6 Disadvantaged Pupils

Do financial variables help predict outcomes for disadvantaged pupils specifically?

Show code

d_disadv <- d_fin %>%
  filter(!is.na(ATT8SCR_FSM6CLA1A), ATT8SCR_FSM6CLA1A > 0) %>%
  droplevels()
contrasts(d_disadv$OFSTEDRATING_1) <- contr.treatment(levels(d_disadv$OFSTEDRATING_1))

mod_disadv_base <- lmer(
  log(ATT8SCR_FSM6CLA1A) ~
    log(PTFSM6CLA1A) + log(PERCTOT) + log(PNUMEAL) +
    PTPRIORLO + ADMPOL_PT + gorard_segregation +
    remained_in_the_same_school +
    teachers_on_leadership_pay_range_percent +
    log(average_number_of_days_taken) +
    (1 | year_label) + (1 | OFSTEDRATING_1) + (1 | gor_name/LANAME),
  data = d_disadv, REML = TRUE, na.action = na.exclude,
  control = lmerControl(optimizer = "bobyqa", optCtrl = list(maxfun = 20000))
)

r2_disadv_base <- r2(mod_disadv_base)
cat("Disadvantaged baseline R² (m):", round(r2_disadv_base$R2_marginal, 4), "\n")

Disadvantaged baseline R² (m): 0.5461

Show code

cat("Disadvantaged baseline R² (c):", round(r2_disadv_base$R2_conditional, 4), "\n")

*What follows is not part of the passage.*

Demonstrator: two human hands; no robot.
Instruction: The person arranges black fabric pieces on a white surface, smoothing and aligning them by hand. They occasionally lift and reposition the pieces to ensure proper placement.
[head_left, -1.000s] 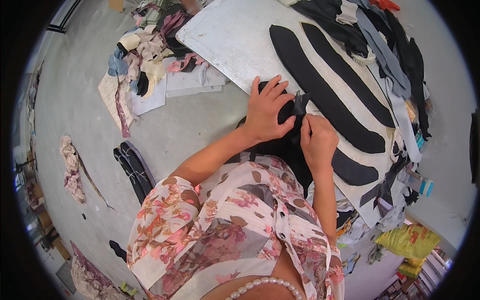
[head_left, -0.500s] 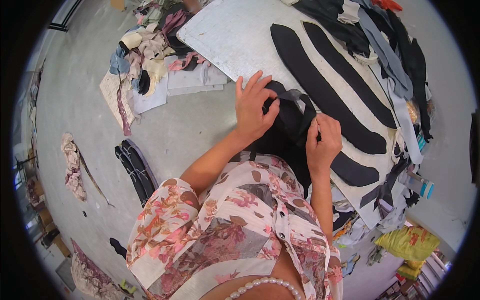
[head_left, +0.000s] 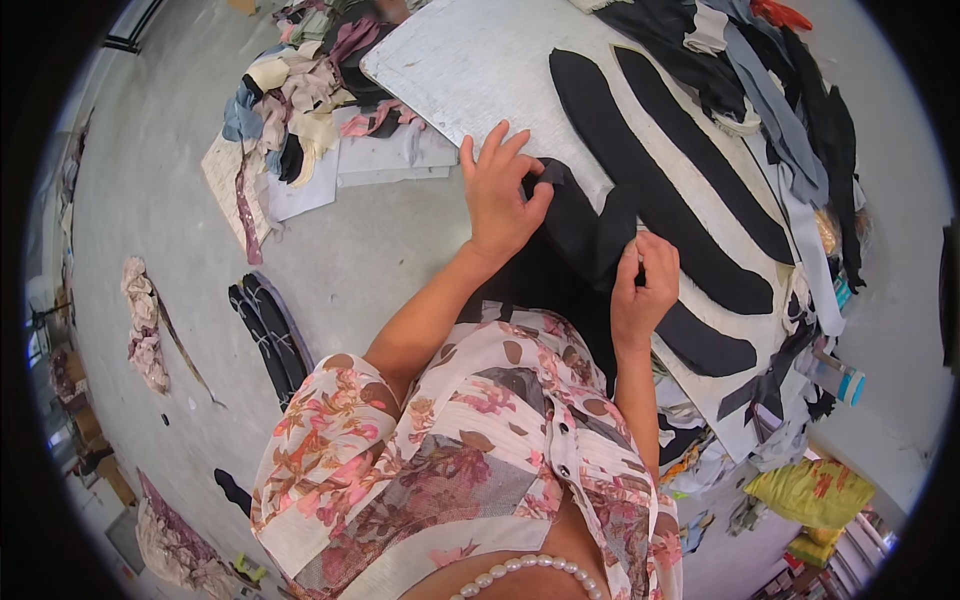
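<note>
Item: folded piece of black fabric (head_left: 585, 225), lying at the near edge of the grey metal-faced worktable (head_left: 470, 60), partly hanging toward your lap.

Your left hand (head_left: 500, 190): fingers spread over the table edge, thumb and forefinger pinching the fabric's upper left corner.

Your right hand (head_left: 645, 280): curled, fingertips nipped onto the fabric's right-hand fold (what lies inside the curled fingers cannot be told).

On the table, beyond the fabric: two long black cut strips with rounded ends (head_left: 680, 170), lying side by side and slanting away to the right; a shorter black oval piece (head_left: 705, 345) just right of your right hand.

Far table edge: heap of dark and grey fabric offcuts (head_left: 780, 100).

Floor, to your left: pile of mixed pale, pink and blue scraps (head_left: 290, 90) beside flat grey sheets (head_left: 390, 160); pair of black sandals (head_left: 265, 335) well apart from the table.
</note>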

Disadvantaged baseline R² (c): 0.7206

Show code

results_disadv <- tibble(
  term = character(), label = character(),
  r2_marginal = numeric(), r2_conditional = numeric(),
  delta_marginal = numeric(), delta_conditional = numeric(),
  coef = numeric(), se = numeric(), p_value = numeric()
)

disadv_base_formula <- log(ATT8SCR_FSM6CLA1A) ~
  log(PTFSM6CLA1A) + log(PERCTOT) + log(PNUMEAL) +
  PTPRIORLO + ADMPOL_PT + gorard_segregation +
  remained_in_the_same_school +
  teachers_on_leadership_pay_range_percent +
  log(average_number_of_days_taken) +
  (1 | year_label) + (1 | OFSTEDRATING_1) + (1 | gor_name/LANAME)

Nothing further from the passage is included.